I would like something like torch.utils.data.RandomSampler
but without replacement.
train_loader = DataLoader(
train_dataset,
batch_size=32,
shuffle=False,
num_workers=1,
pin_memory=True,
drop_last=True,
sampler=SubsetRandomSampler(
torch.randint(high=len(train_dataset), size=(1000,))
),
)
Edit: What I would really like is to have each epoch a maximum number of samples. So I have no problem of having all samples in dataset and randomly select 1000 samples each epoch.
Edit2: I came up with the following:
class RandomSampler(Sampler):
def __init__(self, data_source, num_samples=None):
self.data_source = data_source
self._num_samples = num_samples
if not isinstance(self.num_samples, int) or self.num_samples <= 0:
raise ValueError(
"num_samples should be a positive integer "

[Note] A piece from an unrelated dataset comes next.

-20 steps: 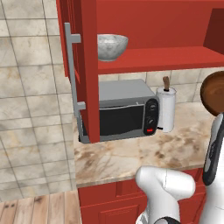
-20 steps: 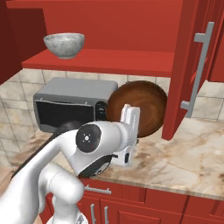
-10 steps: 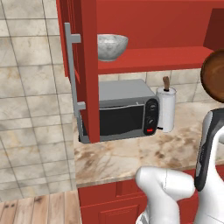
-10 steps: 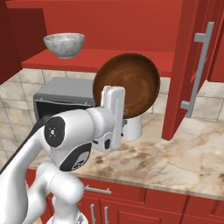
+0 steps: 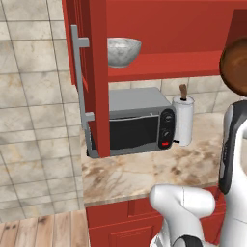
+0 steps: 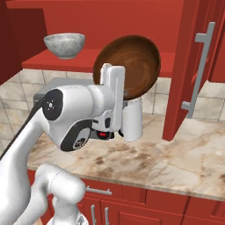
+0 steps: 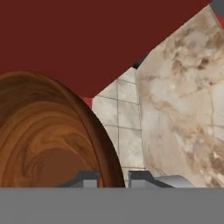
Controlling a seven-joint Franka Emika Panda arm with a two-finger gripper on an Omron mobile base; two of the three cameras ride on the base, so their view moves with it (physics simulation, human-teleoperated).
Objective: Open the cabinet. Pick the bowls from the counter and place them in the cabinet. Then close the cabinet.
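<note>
- The cabinet (image 6: 132,17) stood open above the counter (image 6: 189,154).
- The grey bowl (image 6: 64,45) was already shelved.
- The brown bowl (image 6: 132,66) was clamped by the gripper (image 7: 113,177), raised near the shelf; placing and closing remained.

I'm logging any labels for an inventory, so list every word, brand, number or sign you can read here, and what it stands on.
None can be read.
The microwave has two dark knobs and a small red button on its panel; no lettering shows.
The paper towel roll, the grey bowl on the cabinet shelf and the brown bowl in the gripper bear no markings.
</note>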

"value, but got num_samples={}".format(self.num_samples)
)
@property
def num_samples(self):
# dataset size might change at runtime
if self._num_samples is None:
return len(self.data_source)
return self._num_samples
def __iter__(self):
n = len(self.data_source)
return iter(torch.randperm(n, dtype=torch.int64)[: self.num_samples].tolist())
def __len__(self):
return self.num_samples
I edited the default RandomSampler in order to be able to samples without replacement, but i don’t know if this is the correct solution.